Filmmaker Robert Zemeckis has been in the biz for a long time. He's made classics like Roger Rabbit, the Back to the Future trilogy, and Forrest Gump. Recently, however, he's fallen in love with 3D animation as his last two movies were the Polar Express and Beowulf and his upcoming A Christmas Carol follows right in line with those.
For being clearly expensive and "cutting edge" technology, these movies just look boring and dry. I don't know about you, but when I see the preview for A Christmas Carol I think, "I wouldn't see that movie even if Jim Carrey showed up to my house and personally asked me to go see it with him." There's just no way you can get me to buy into this crap (am I being Scrooge-like? Ironic, I suppose...)
I think the main problem is that Zemeckis has gotten so comfortable with this 3D imaging, that he's forgetting that a good story that is well executed is more important than any animation or CGI that money can buy. The best example is Beowulf. A story that is so good, that no one truly knows who wrote it because it's that old (there's debate about who the author is, but I don't believe anyone knows 100% who wrote it.) Obviously, we're looking at a classic tale that was passed down from long ago. However, I was bored out of my mind during that movie. To this day, it might be the worst movie I've seen with Mrs. B., and let's keep in mind that the first movie we ever saw together was Rob Zombie's remake of Halloween. Ouch.

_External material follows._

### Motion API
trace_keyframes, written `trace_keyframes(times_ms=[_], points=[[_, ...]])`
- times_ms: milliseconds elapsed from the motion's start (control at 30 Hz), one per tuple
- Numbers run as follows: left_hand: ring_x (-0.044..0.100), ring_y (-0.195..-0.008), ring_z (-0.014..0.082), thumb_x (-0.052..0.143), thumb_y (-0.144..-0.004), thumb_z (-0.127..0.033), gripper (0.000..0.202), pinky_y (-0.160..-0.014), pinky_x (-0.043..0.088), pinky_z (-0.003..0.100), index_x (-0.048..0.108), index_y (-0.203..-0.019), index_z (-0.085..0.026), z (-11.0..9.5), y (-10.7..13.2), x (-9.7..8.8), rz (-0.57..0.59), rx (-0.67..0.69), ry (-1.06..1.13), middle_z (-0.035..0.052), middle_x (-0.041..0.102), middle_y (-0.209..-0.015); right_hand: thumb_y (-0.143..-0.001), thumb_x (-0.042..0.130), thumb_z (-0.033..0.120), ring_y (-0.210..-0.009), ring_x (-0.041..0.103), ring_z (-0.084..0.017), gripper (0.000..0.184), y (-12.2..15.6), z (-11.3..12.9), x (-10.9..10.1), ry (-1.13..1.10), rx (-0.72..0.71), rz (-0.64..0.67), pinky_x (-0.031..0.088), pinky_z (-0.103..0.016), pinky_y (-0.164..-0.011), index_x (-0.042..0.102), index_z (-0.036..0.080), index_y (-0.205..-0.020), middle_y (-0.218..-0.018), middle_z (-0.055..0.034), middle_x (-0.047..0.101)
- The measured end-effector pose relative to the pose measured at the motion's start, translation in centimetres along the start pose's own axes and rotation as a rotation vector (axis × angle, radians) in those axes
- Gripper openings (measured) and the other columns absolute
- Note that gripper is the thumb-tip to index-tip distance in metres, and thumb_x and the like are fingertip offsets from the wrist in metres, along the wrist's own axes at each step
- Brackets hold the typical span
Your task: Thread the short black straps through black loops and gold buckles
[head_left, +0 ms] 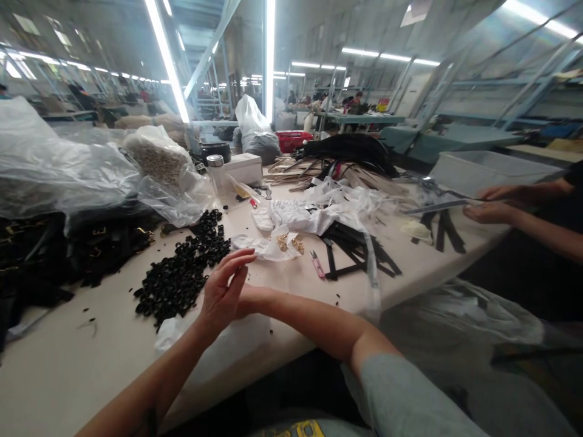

After A Christmas Carol, Zemeckis is on to re-making Yellow Submarine. He's ruined a childhood classic (Polar Express), a classic legend (Beowulf), and a Charles Dickens' novel (A Christmas Carol.) Now he's going to ruin the Beatles??? If we could only send Mr. Stickland from Back to the Future on a hunt for Zemeckis- I know Strickland would love to rid the world of one more "slacker." Oh, and I'm talking about the gun-toting version of Mr. Strickland from Back to the Future II.
Hollywood will always make crappy movies, but I expect more from a filmmaker that has proven he can make good movies. Right now, it appears he's choosing not to.